21 April 2015 News Archive | Google+
Metrotvnews.com, Jakarta: PT Bumi Serpong Damai Tbk (BSDE) membukukan pra-penjualan (marketing sales) Rp2,2 triliun pada tiga bulan pertama 2015. Hal ini ditopang oleh kuatnya penjualan unit-unit properti yang berlokasi di BSD City, sebagai landmark project BSDE.

Pertumbuhan penjualan properti BSDE sebagai emiten dengan kapitalisasi pasar terbesar di antara emiten properti di BEI tersebut setara pertumbuhan 27 persen dibandingkan pencapaian pra-penjualan para periode yang sama di 2014 sebesar Rp1,8 triliun.

"Penjualan unit properti di BSD City berupa residensial, komersial, strata title dan kavling tana berkontribusi sebesar 87 persen atau Rp1,94 triliun dari total pra-penjualan BSDE," ungkap Direktur dan Sekretaris Perusahaan BSDE Hermawan Wijaya, dalam keterangan tertulisnya, Selasa (21/4/2015).

Penjualan properti anggota kelompok Sinar Mas Land tersebut tahun ini akan terus menguat, karena beberapa produk properti unggulan yang berlokasi di BSD City hasil kerja sama BSDE dengan mitra strategis pada 2013 lalu seperti Hongkong Land, Dyandra dan AEON Mall Jepang sudah mulai dipasarkan.

Di antaranya, Nava Park, hunian eksklusif di atas lahan 68 hektare (ha) hasil kerja sama dengan Hongkong Land yang mana pada tiga bulan pertama 2015 telah berkontribusi sebesar lima persen dari total pra-penjualan konsolidasi atau terbesar kedua setelah BSD City. Kawasan ini menawarkan diversifikasi hunian high ends yang harmonis berupa landed house, vila resor, serta hunian kondominium. Kawasan ini dilengkapi beragam fasilitas modern dan ditunjang lokasi strategis serta kemudahan akses.
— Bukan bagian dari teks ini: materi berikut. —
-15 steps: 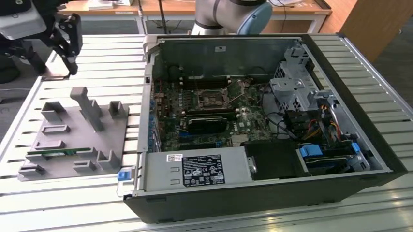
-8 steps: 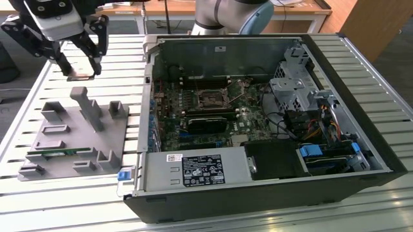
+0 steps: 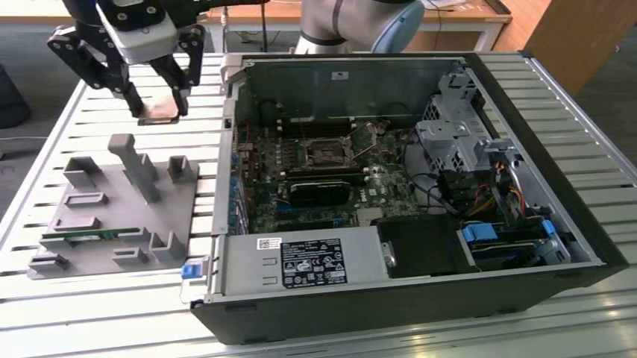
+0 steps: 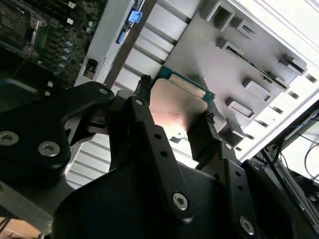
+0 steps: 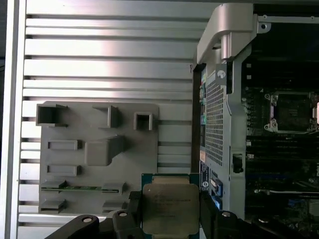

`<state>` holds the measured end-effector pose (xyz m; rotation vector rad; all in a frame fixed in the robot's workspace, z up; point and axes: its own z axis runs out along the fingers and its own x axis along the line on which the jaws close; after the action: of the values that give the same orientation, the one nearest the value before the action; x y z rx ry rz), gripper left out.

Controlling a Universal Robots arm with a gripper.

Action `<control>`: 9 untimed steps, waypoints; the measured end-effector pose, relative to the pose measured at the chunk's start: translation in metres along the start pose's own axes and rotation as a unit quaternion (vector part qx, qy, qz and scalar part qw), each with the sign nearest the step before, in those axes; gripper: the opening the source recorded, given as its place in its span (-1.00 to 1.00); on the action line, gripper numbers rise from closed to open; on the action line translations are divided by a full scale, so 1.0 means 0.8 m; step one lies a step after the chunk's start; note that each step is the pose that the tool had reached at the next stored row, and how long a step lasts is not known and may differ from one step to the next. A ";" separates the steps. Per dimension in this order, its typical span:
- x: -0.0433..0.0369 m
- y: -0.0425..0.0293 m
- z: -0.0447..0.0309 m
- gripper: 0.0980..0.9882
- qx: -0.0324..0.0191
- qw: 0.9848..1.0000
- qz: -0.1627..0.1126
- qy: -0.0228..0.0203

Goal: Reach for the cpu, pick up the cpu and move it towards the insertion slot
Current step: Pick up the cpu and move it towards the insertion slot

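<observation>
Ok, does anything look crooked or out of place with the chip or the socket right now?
Nothing stands out. The cpu sits square in the gripper, held over the slatted table beside the open case. The insertion slot on the board looks uncovered and undamaged.

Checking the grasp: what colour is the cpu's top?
Silvery cpu top, green rim; first wrist view.

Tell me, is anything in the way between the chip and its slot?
Yes. The tool holds the cpu outside the computer case, and the case's metal side wall stands between it and the insertion slot. The case is open above.
</observation>
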<state>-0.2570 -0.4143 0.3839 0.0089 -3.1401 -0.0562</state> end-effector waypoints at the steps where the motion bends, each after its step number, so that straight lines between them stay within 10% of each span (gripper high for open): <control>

"Untuk kawasan Nava Park, BSDE dan Hongkong Land melalui Entitas Anak PT Bumi Parama Wisesa akan dikembangkan secara bertahap hingga 8-10 tahun mendatang untuk menjamin pertumbuhan penjualan yang berkelanjutan. Kami menargetkan dalam lima tahun mendatang, kawasan ini mampu mendatangkan angka penjualan sebesar Rp5 triliun," kata Hermawan.

Proyek lain seperti Indonesia Convention Exibition (ICE) yang merupakan Meeting, Incentive, Convention, and Exhibition (MICE) seluas 25ha dan terbesar di Asia Tenggara di BSD City, hasil kerjasama dengan Dyandra melalui skema joint-venture pada 2013 lampau. Tahun ini mulai beroperasi diawali dengan konser Michael Buble pada Januari 2015 lalu.
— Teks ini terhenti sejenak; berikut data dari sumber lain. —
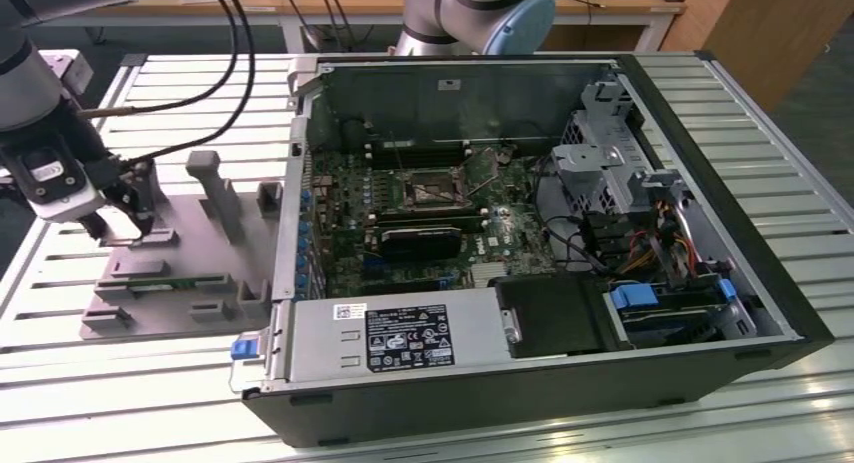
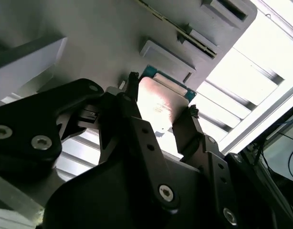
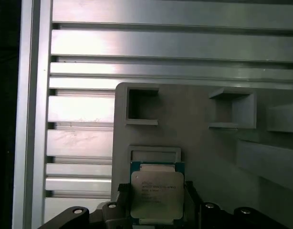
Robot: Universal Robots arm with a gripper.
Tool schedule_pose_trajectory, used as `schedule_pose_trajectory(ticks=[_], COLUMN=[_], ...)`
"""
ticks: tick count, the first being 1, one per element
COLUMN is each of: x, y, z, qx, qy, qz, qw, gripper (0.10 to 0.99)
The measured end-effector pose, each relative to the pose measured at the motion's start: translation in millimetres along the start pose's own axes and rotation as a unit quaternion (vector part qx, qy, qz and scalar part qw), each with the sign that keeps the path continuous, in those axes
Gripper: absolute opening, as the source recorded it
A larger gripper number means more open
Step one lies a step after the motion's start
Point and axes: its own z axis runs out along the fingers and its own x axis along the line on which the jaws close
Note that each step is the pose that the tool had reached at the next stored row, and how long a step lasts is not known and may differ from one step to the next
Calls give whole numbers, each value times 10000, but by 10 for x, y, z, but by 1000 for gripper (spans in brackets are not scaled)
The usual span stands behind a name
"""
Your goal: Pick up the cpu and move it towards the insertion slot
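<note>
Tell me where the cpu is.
The cpu is at the pincer over the grey holder, at the exterior view's left, outside the case; both wrist views show it.

Shiny silver metal-topped cpu, matt grey plastic fixture, smooth ribbed metal table

Glare whitens the cpu top in the second wrist view, my gripper covers it at the exterior view's left and hides one edge in the first wrist view, and the insertion slot looks too small to make out its contacts.
</note>
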Motion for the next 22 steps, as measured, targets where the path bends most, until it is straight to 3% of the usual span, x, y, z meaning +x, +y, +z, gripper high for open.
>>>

"Tidak ketinggalan, AEON MALL mall pertama di Indonesia yang menempati lahan seluas 18,5 ha dengan kapasitas parkir 3.300 lot di BSD City. Proyek senilai Rp2,5 triliun ini akan grand launching pada Mei 2015 dan memberikan kontribusi positif bagi kinerja BSDE," urai Hermawan.

Proyek lain seperti Grand Wisata Bekasi berkontribusi sebesar tiga persen, Legenda Wisata berkontribusi dua persen dan tiga persen lainnya dikontribusikan dari penjualan unit-unit properti di Taman Banjar Wijaya Tangerang, Kota Wisata Cibubur, dan Grand City Balikpapan.

"Jika dilihat dari komposisi produk, produk hunian atau residensial merupakan top unit selling dengan nilai Rp1,81 triliun atau 81 persen dari total pra-penjualan, disusul kemudian oleh penjualan unit kavling tanah yang berkontribusi Rp217 miliar atau 10 persen dari total pra-penjualan," tuturnya.

Ditambahkan, segmen ini tumbuh impresif sebesar 143 persen secara year on year (YoY), hal ini mengkonfirmasikan tingginya minat konsumen atas produk hunian yang kami tawarkan. Pada tiga bulan pertama 2015, kami berhasil menjual 961 unit hunian.

Produk hunian merupakan target utama perseroan, sebagai pengembang kota mandiri terbesar di Indonesia. Kualitas infrastruktur pendukung seperti kawasan komersial, perkantoran dan industri ringan yang dirancang terpadu akan membuat kawasan hunian perseroan semakin diminati.